# [Try it]
The answer is the full set of records below, transcribed exactly.

# [Supplied records]
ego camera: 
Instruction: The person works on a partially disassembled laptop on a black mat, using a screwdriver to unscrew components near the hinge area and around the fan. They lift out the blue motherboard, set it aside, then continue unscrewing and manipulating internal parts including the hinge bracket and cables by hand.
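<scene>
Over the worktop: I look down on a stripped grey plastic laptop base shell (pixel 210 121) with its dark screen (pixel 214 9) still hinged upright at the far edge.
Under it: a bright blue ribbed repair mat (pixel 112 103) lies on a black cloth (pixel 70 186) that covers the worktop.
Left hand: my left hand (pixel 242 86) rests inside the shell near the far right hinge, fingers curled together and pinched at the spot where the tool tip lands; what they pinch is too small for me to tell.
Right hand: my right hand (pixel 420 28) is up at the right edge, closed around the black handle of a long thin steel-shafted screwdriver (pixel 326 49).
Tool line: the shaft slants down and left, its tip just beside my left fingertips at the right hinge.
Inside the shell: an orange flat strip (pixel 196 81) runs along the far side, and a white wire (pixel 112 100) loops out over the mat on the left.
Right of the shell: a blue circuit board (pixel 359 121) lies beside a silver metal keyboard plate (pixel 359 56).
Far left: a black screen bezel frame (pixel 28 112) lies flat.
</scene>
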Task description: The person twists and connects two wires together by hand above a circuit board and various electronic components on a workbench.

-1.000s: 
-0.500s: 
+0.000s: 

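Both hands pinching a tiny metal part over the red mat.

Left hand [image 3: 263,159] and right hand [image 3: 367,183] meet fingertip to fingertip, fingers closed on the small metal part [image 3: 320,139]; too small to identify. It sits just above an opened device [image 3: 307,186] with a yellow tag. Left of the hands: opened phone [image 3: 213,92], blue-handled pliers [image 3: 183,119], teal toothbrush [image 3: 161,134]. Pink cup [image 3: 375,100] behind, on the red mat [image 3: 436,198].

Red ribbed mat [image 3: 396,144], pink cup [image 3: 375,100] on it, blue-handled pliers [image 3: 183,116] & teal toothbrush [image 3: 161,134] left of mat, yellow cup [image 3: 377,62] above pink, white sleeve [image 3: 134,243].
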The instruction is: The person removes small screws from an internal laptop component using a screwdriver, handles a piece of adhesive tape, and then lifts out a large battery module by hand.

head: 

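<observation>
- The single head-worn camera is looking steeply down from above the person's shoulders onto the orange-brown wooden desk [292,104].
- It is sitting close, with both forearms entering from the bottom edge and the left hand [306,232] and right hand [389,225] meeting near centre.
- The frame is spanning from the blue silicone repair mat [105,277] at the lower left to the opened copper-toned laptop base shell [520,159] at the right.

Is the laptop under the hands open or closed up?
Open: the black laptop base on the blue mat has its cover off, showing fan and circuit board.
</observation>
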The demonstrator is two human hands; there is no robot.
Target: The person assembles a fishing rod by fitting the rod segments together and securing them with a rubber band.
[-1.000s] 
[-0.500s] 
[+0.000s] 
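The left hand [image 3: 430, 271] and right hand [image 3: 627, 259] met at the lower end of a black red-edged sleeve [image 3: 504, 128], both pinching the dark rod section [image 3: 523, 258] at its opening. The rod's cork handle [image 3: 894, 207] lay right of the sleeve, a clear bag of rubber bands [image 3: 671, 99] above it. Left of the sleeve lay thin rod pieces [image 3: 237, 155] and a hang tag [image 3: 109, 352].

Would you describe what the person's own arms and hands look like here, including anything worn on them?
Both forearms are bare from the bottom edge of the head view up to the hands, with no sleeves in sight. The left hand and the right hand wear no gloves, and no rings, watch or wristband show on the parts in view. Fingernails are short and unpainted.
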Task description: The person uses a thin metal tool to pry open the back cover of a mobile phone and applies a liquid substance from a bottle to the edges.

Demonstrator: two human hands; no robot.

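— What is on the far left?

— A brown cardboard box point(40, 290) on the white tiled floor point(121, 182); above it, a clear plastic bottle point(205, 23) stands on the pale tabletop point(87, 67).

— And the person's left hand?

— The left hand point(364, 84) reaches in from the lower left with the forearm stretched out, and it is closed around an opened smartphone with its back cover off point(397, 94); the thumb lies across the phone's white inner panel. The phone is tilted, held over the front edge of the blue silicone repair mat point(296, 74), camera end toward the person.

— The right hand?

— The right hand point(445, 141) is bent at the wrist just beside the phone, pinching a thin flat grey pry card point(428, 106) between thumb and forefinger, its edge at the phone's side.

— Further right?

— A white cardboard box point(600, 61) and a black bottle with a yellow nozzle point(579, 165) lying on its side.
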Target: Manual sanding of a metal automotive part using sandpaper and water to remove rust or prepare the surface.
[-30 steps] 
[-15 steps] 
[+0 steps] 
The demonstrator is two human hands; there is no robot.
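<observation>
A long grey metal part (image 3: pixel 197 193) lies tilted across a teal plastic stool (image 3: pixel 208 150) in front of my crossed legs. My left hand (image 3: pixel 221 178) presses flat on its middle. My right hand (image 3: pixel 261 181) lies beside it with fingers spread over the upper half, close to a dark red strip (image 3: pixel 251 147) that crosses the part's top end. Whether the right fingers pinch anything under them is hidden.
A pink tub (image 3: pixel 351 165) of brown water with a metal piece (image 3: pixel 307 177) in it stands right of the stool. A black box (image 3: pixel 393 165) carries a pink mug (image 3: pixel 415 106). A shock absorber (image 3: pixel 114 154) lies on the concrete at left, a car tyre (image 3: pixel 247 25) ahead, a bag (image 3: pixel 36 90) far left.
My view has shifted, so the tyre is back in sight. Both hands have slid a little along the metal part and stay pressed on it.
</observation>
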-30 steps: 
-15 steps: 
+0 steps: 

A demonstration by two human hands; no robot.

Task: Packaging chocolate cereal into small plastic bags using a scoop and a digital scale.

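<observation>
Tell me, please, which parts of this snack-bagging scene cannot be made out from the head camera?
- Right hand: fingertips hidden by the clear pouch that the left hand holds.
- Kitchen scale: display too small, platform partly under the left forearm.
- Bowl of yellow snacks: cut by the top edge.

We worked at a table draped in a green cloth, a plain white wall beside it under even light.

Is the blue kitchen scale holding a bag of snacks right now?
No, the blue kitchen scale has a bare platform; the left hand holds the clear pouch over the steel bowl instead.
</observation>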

# [Your response]
ego camera: 
Instruction: The person works on a partially disassembled laptop on a black mat, using a screwdriver to unscrew components near the hinge area and around the fan. They lift out the blue motherboard, set it aside, then continue unscrewing and manipulating internal parts including the hinge bracket and cables by hand.
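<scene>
Over the worktop: I look down on a stripped grey plastic laptop base shell (pixel 210 121) with its dark screen (pixel 214 9) still hinged upright at the far edge.
Under it: a bright blue ribbed repair mat (pixel 112 103) lies on a black cloth (pixel 70 186) that covers the worktop.
Left hand: my left hand (pixel 242 86) rests inside the shell near the far right hinge, fingers curled together and pinched at the spot where the tool tip lands; what they pinch is too small for me to tell.
Right hand: my right hand (pixel 420 28) is up at the right edge, closed around the black handle of a long thin steel-shafted screwdriver (pixel 326 49).
Tool line: the shaft slants down and left, its tip just beside my left fingertips at the right hinge.
Inside the shell: an orange flat strip (pixel 196 81) runs along the far side, and a white wire (pixel 112 100) loops out over the mat on the left.
Right of the shell: a blue circuit board (pixel 359 121) lies beside a silver metal keyboard plate (pixel 359 56).
Far left: a black screen bezel frame (pixel 28 112) lies flat.
</scene>
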Task description: The person twists and connects two wires together by hand above a circuit board and various electronic components on a workbench.

-1.000s: 
-0.500s: 
+0.000s: 

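Both hands pinching a tiny metal part over the red mat.

Left hand [image 3: 263,159] and right hand [image 3: 367,183] meet fingertip to fingertip, fingers closed on the small metal part [image 3: 320,139]; too small to identify. It sits just above an opened device [image 3: 307,186] with a yellow tag. Left of the hands: opened phone [image 3: 213,92], blue-handled pliers [image 3: 183,119], teal toothbrush [image 3: 161,134]. Pink cup [image 3: 375,100] behind, on the red mat [image 3: 436,198].

Red ribbed mat [image 3: 396,144], pink cup [image 3: 375,100] on it, blue-handled pliers [image 3: 183,116] & teal toothbrush [image 3: 161,134] left of mat, yellow cup [image 3: 377,62] above pink, white sleeve [image 3: 134,243].
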The instruction is: The person removes small screws from an internal laptop component using a screwdriver, handles a piece of adhesive tape, and then lifts out a large battery module by hand.

head: 

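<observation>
- The single head-worn camera is looking steeply down from above the person's shoulders onto the orange-brown wooden desk [292,104].
- It is sitting close, with both forearms entering from the bottom edge and the left hand [306,232] and right hand [389,225] meeting near centre.
- The frame is spanning from the blue silicone repair mat [105,277] at the lower left to the opened copper-toned laptop base shell [520,159] at the right.

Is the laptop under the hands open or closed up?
Open: the black laptop base on the blue mat has its cover off, showing fan and circuit board.
</observation>
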The demonstrator is two human hands; there is no robot.
Target: The person assembles a fishing rod by fitting the rod segments together and securing them with a rubber band.
[-1.000s] 
[-0.500s] 
[+0.000s] 
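The left hand [image 3: 430, 271] and right hand [image 3: 627, 259] met at the lower end of a black red-edged sleeve [image 3: 504, 128], both pinching the dark rod section [image 3: 523, 258] at its opening. The rod's cork handle [image 3: 894, 207] lay right of the sleeve, a clear bag of rubber bands [image 3: 671, 99] above it. Left of the sleeve lay thin rod pieces [image 3: 237, 155] and a hang tag [image 3: 109, 352].

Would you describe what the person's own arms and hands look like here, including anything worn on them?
Both forearms are bare from the bottom edge of the head view up to the hands, with no sleeves in sight. The left hand and the right hand wear no gloves, and no rings, watch or wristband show on the parts in view. Fingernails are short and unpainted.
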Task description: The person uses a thin metal tool to pry open the back cover of a mobile phone and applies a liquid substance from a bottle to the edges.

Demonstrator: two human hands; no robot.

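— What is on the far left?

— A brown cardboard box point(40, 290) on the white tiled floor point(121, 182); above it, a clear plastic bottle point(205, 23) stands on the pale tabletop point(87, 67).

— And the person's left hand?

— The left hand point(364, 84) reaches in from the lower left with the forearm stretched out, and it is closed around an opened smartphone with its back cover off point(397, 94); the thumb lies across the phone's white inner panel. The phone is tilted, held over the front edge of the blue silicone repair mat point(296, 74), camera end toward the person.

— The right hand?

— The right hand point(445, 141) is bent at the wrist just beside the phone, pinching a thin flat grey pry card point(428, 106) between thumb and forefinger, its edge at the phone's side.

— Further right?

— A white cardboard box point(600, 61) and a black bottle with a yellow nozzle point(579, 165) lying on its side.
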Target: Manual sanding of a metal automotive part using sandpaper and water to remove rust or prepare the surface.
[-30 steps] 
[-15 steps] 
[+0 steps] 
The demonstrator is two human hands; there is no robot.
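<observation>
A long grey metal part (image 3: pixel 197 193) lies tilted across a teal plastic stool (image 3: pixel 208 150) in front of my crossed legs. My left hand (image 3: pixel 221 178) presses flat on its middle. My right hand (image 3: pixel 261 181) lies beside it with fingers spread over the upper half, close to a dark red strip (image 3: pixel 251 147) that crosses the part's top end. Whether the right fingers pinch anything under them is hidden.
A pink tub (image 3: pixel 351 165) of brown water with a metal piece (image 3: pixel 307 177) in it stands right of the stool. A black box (image 3: pixel 393 165) carries a pink mug (image 3: pixel 415 106). A shock absorber (image 3: pixel 114 154) lies on the concrete at left, a car tyre (image 3: pixel 247 25) ahead, a bag (image 3: pixel 36 90) far left.
My view has shifted, so the tyre is back in sight. Both hands have slid a little along the metal part and stay pressed on it.
</observation>
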-30 steps: 
-15 steps: 
+0 steps: 

A demonstration by two human hands; no robot.

Task: Packaging chocolate cereal into small plastic bags using a scoop and a digital scale.

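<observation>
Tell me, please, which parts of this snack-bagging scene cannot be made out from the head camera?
- Right hand: fingertips hidden by the clear pouch that the left hand holds.
- Kitchen scale: display too small, platform partly under the left forearm.
- Bowl of yellow snacks: cut by the top edge.

We worked at a table draped in a green cloth, a plain white wall beside it under even light.

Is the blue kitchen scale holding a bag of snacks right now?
No, the blue kitchen scale has a bare platform; the left hand holds the clear pouch over the steel bowl instead.
</observation>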

The exercise is now finished.